◆ **Exercise prompt**
Give back exactly the lines from the start of the listing to the line containing "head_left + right", inclusive, and nothing beyond them.

:::::

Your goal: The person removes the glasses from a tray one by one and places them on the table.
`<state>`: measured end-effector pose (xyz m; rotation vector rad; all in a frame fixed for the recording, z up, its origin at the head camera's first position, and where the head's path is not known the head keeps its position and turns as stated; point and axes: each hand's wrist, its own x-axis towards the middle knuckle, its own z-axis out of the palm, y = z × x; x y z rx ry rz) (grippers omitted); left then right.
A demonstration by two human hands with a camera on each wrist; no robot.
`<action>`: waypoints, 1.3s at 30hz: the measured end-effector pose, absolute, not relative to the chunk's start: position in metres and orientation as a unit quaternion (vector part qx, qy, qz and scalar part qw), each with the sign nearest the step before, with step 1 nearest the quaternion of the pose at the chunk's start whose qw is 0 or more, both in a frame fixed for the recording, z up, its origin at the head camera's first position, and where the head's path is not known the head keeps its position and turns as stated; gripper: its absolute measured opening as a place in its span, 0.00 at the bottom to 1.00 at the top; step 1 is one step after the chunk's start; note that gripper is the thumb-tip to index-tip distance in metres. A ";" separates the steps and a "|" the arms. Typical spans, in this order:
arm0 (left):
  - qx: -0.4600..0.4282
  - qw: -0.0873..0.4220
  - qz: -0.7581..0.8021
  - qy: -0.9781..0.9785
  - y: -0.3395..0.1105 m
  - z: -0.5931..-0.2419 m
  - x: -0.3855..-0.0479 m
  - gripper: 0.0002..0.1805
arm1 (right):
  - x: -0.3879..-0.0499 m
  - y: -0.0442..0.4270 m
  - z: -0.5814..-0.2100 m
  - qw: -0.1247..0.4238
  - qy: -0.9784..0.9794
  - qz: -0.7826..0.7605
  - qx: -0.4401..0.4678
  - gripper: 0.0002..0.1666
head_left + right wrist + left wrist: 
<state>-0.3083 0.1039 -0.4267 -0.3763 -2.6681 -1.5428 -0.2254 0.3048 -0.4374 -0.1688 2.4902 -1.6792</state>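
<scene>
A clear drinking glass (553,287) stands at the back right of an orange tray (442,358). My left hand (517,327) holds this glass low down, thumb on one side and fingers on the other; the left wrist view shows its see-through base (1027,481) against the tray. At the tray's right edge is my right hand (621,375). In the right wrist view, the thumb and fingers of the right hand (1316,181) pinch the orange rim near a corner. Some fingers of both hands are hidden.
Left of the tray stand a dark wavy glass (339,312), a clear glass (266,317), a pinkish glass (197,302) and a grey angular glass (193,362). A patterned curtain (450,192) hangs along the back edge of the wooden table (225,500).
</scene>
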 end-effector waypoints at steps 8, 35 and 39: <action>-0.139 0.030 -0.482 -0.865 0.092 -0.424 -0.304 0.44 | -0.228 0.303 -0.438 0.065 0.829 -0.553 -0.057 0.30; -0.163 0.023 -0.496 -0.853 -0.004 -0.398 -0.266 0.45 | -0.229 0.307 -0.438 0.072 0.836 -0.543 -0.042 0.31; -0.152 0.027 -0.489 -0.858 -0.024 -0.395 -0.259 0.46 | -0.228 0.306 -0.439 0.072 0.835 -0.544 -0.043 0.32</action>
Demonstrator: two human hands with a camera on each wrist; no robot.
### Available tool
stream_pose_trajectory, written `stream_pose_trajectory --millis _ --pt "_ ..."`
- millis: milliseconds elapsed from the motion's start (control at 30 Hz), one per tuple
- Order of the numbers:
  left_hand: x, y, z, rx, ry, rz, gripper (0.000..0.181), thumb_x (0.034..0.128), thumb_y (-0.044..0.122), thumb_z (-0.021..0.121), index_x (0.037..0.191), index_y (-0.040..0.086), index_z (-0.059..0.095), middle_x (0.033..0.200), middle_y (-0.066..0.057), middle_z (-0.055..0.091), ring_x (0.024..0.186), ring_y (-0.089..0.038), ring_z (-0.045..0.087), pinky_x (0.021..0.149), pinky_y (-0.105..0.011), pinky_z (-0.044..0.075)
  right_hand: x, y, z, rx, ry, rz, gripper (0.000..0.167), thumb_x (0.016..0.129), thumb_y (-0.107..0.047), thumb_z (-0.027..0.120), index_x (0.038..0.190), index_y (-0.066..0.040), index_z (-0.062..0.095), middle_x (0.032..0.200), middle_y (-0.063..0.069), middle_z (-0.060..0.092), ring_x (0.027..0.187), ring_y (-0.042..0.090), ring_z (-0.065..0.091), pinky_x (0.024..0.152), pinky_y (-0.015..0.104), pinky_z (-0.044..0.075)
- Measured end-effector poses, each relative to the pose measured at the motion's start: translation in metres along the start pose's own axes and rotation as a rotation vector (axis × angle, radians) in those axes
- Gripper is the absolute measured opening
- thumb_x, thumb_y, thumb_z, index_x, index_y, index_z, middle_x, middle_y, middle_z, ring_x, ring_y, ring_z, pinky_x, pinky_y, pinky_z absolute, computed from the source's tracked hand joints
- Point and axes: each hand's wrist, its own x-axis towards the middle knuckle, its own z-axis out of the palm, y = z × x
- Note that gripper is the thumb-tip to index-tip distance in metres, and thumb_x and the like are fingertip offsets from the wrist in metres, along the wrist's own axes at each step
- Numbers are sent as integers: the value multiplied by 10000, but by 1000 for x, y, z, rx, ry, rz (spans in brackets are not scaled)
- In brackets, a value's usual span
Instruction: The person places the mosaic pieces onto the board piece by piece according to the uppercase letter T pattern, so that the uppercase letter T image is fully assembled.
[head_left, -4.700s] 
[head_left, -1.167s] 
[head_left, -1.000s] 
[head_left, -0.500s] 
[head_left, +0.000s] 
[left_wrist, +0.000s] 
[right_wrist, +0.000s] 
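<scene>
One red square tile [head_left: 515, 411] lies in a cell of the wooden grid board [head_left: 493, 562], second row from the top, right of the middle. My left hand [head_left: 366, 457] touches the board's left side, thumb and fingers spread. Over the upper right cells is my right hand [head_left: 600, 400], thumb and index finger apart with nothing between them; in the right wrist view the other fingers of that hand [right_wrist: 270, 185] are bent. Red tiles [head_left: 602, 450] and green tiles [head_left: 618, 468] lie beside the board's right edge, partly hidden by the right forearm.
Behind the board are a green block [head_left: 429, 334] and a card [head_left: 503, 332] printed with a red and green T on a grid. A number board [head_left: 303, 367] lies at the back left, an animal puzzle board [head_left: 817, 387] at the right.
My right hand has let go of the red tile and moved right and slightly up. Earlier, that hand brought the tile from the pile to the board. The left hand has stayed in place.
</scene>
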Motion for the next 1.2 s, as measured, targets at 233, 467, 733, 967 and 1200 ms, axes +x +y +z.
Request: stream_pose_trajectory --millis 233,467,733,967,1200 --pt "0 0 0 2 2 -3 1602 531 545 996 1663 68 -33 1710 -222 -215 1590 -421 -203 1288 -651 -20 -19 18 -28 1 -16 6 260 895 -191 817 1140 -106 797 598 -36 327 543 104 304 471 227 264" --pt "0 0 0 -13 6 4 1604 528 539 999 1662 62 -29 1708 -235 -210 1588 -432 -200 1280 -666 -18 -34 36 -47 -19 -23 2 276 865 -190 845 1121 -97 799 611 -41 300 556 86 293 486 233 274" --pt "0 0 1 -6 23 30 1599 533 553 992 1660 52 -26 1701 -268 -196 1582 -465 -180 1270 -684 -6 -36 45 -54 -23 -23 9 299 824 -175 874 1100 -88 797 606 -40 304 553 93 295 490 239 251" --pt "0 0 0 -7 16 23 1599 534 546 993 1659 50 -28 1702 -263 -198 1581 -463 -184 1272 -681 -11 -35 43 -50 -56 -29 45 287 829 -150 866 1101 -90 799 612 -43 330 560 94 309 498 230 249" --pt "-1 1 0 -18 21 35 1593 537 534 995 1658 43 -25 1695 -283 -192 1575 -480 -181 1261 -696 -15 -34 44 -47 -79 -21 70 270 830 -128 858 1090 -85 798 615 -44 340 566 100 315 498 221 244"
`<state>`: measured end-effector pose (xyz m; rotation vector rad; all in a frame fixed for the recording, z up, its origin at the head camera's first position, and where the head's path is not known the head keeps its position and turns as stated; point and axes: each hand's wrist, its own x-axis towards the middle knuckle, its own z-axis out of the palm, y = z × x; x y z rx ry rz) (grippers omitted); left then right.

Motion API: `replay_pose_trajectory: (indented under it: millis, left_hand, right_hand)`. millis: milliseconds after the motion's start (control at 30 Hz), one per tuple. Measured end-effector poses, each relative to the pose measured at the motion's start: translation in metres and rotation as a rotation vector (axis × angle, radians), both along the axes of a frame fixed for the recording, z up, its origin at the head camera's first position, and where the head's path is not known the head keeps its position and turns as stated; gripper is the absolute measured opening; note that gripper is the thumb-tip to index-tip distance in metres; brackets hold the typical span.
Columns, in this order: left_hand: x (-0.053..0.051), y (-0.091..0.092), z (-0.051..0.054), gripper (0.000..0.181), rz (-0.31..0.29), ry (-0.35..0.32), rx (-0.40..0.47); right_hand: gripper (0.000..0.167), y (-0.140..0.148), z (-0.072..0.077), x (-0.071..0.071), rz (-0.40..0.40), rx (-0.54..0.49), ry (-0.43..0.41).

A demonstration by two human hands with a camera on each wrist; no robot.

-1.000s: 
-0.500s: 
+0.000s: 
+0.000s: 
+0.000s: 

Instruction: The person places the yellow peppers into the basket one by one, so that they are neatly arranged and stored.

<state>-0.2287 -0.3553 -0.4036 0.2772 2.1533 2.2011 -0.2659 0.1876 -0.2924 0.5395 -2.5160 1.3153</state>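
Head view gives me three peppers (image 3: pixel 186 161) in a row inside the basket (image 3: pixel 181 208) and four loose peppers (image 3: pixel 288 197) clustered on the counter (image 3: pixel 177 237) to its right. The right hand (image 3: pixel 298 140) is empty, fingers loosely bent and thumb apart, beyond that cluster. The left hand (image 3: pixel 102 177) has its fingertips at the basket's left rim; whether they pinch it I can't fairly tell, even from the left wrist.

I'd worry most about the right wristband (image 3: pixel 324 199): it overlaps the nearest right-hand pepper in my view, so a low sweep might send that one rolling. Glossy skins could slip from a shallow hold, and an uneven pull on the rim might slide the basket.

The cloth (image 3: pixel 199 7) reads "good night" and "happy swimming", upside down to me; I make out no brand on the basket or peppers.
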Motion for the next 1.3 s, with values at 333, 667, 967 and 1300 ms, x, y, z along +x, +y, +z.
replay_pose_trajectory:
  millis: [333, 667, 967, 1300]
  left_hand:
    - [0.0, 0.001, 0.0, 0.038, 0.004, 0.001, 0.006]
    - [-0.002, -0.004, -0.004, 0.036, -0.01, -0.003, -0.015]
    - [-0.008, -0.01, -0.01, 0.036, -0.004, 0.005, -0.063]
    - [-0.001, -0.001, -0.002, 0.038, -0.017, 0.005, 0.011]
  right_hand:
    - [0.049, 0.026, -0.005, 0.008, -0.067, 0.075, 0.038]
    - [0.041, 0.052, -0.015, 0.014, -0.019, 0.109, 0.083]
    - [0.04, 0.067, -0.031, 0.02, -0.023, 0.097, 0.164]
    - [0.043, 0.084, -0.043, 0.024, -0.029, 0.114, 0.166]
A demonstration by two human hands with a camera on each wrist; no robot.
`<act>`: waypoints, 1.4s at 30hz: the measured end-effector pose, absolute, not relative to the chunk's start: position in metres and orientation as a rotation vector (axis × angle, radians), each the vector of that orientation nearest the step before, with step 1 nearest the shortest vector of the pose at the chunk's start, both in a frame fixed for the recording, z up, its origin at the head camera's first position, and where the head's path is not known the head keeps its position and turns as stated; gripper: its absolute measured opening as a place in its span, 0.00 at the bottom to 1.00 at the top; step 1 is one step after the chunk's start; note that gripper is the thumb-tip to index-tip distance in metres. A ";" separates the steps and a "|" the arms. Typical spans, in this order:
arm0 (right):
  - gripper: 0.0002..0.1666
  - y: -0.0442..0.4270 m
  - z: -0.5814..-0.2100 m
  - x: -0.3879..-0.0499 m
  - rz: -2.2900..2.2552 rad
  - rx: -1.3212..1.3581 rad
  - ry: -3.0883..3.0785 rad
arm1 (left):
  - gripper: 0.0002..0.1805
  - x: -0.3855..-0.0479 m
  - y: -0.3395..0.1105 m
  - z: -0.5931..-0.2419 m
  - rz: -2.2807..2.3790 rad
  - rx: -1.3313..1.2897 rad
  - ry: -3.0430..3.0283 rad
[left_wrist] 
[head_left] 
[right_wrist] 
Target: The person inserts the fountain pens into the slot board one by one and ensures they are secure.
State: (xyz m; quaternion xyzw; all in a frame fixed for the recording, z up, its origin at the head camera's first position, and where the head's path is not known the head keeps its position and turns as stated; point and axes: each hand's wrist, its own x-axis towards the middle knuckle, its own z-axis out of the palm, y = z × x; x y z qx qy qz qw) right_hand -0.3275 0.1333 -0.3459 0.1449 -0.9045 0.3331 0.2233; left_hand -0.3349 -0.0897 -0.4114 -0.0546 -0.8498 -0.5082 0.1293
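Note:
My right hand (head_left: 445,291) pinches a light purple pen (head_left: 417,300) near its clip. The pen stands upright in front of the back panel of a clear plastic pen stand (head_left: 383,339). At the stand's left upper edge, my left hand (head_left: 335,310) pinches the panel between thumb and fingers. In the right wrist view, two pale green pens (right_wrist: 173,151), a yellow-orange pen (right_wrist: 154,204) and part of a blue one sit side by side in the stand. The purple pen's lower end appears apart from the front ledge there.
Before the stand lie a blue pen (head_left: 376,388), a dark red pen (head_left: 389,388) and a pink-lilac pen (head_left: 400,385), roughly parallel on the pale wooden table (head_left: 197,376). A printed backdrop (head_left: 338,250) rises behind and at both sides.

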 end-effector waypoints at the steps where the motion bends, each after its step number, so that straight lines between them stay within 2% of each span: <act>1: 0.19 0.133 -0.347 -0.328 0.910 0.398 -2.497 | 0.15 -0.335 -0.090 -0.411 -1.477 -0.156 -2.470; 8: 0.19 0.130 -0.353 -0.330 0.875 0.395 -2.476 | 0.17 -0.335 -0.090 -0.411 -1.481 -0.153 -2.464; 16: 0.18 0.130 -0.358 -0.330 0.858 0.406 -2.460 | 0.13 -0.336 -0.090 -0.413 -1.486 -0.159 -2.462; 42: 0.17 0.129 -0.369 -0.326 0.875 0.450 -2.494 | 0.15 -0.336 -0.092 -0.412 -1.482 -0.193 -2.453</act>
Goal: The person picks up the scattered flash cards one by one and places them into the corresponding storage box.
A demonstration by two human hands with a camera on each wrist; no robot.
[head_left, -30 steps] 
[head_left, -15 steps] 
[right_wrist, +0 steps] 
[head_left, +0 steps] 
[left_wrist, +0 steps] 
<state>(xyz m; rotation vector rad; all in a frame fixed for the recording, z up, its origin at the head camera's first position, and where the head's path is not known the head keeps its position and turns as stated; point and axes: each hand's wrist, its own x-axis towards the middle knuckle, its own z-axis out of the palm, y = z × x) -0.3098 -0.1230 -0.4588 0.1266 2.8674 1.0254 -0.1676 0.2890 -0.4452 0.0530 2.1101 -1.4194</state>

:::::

◆ **Answer section**
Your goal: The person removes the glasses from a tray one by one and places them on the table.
`<state>`: measured end-effector pose (xyz m; rotation vector rad; all in a frame fixed for the recording, z up, its origin at the head camera's first position, and where the head's path is not known the head keeps its position and turns as stated; point and axes: each hand's wrist, its own x-axis towards the middle knuckle, its own z-axis out of the palm, y = z × x; x y z rx ry rz) (grippers omitted); left then right.
A demonstration by two human hands with a camera on each wrist; no robot.
`<action>`: waypoints, 1.3s at 30hz: the measured end-effector pose, absolute, not relative to the chunk's start: position in metres and orientation as a unit quaternion (vector part qx, qy, qz and scalar part qw), each with the sign nearest the step before, with step 1 nearest the quaternion of the pose at the chunk's start whose qw is 0 or more, both in a frame fixed for the recording, z up, its origin at the head camera's first position, and where the head's path is not known the head keeps its position and turns as stated; gripper: its absolute measured opening as a place in its span, 0.00 at the bottom to 1.00 at the top; step 1 is one step after the chunk's start; note that gripper is the thumb-tip to index-tip distance in metres. A ";" separates the steps and a "|" the arms. Typical spans, in this order:
arm0 (left):
  - qx: -0.4600..0.4282
  - qw: -0.0873..0.4220
  - qz: -0.7581..0.8021
  - qy: -0.9781..0.9785
  - y: -0.3395..0.1105 m
  - z: -0.5931..-0.2419 m
  - x: -0.3855..-0.0479 m
  - gripper: 0.0002..0.1805
arm1 (right):
  - x: -0.3879..-0.0499 m
  - y: -0.0442..0.4270 m
  - z: -0.5814..-0.2100 m
  - qw: -0.1247..0.4238
  - qy: -0.9784..0.9794
  - qz: -0.7826..0.7605
  - qx: -0.4401..0.4678
  - gripper: 0.0002..0.1666
head_left + right wrist + left wrist: 

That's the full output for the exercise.